• [Your assignment]: For the entries below, the expected answer is the line with "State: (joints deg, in", the line with "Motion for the", and every line between them, exactly as written, and nothing more.

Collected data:
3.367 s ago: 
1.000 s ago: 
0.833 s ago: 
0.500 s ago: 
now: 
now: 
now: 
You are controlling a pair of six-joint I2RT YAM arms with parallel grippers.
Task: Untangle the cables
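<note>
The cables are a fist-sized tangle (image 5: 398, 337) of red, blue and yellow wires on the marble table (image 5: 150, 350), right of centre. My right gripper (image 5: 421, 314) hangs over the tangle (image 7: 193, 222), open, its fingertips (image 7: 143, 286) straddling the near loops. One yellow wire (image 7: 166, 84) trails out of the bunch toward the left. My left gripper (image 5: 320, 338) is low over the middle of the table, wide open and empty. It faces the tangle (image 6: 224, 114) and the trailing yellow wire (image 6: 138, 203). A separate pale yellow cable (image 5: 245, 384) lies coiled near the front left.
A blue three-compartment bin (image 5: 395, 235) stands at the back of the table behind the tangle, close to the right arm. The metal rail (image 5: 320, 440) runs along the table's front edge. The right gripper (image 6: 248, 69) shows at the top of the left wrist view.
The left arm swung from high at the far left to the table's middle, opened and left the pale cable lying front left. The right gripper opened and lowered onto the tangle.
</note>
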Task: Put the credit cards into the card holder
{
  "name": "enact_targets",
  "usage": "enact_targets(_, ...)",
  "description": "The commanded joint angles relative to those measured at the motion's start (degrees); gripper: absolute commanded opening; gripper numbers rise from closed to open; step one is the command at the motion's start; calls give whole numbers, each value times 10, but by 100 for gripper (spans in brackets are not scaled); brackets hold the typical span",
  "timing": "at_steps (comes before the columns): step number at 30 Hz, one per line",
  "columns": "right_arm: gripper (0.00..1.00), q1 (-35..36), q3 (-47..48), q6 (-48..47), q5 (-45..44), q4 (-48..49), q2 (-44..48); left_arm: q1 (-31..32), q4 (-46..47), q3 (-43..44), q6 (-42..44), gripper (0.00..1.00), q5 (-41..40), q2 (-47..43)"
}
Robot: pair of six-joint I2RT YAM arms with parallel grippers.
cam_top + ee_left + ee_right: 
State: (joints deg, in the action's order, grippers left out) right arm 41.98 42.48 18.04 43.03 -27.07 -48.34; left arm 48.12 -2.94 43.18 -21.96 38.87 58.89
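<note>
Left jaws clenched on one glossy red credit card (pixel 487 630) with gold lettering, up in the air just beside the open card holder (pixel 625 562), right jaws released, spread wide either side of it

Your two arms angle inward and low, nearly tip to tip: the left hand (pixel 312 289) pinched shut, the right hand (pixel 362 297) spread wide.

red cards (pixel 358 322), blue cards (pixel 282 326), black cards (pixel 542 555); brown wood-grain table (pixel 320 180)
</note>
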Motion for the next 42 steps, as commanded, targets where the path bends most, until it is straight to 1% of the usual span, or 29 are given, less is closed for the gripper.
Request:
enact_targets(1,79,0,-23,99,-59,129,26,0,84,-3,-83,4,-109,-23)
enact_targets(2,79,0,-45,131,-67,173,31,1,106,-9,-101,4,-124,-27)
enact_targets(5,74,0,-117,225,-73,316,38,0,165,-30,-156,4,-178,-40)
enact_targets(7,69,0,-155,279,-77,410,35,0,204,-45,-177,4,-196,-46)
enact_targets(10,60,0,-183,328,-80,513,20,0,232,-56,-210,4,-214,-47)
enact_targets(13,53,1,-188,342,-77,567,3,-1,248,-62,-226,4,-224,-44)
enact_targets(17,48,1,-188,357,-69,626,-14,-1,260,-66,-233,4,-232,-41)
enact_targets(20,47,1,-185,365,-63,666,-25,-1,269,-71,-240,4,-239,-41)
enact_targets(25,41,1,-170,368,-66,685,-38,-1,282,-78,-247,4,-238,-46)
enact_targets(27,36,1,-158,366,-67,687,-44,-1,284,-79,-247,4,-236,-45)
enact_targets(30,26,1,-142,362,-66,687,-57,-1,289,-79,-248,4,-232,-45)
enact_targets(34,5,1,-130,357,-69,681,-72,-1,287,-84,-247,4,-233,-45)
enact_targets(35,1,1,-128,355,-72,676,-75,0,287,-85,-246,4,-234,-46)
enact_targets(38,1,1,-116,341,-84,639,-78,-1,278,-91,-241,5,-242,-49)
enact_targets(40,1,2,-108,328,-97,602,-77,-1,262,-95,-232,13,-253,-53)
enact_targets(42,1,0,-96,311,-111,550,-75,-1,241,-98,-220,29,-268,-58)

• [Reply]:
State: (joints deg, in the action's order, grippers left out) right arm 41.98 42.48 18.04 43.03 -27.07 -48.34; left arm 48.12 -2.94 43.18 -21.96 38.87 58.89
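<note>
Left jaws clenched on one glossy red credit card (pixel 487 630) with gold lettering, up in the air just beside the open card holder (pixel 625 562), right jaws released, spread wide either side of it

Your two arms angle inward and low, nearly tip to tip: the left hand (pixel 312 289) pinched shut, the right hand (pixel 362 297) spread wide.

red cards (pixel 358 322), blue cards (pixel 282 326), black cards (pixel 542 555); brown wood-grain table (pixel 320 180)
</note>
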Motion for the next 42 steps, as commanded, targets where the path bends most, until it is straight to 1% of the usual span, or 29 are given, less is closed for the gripper.

Nothing remains to be done, and the exercise is complete.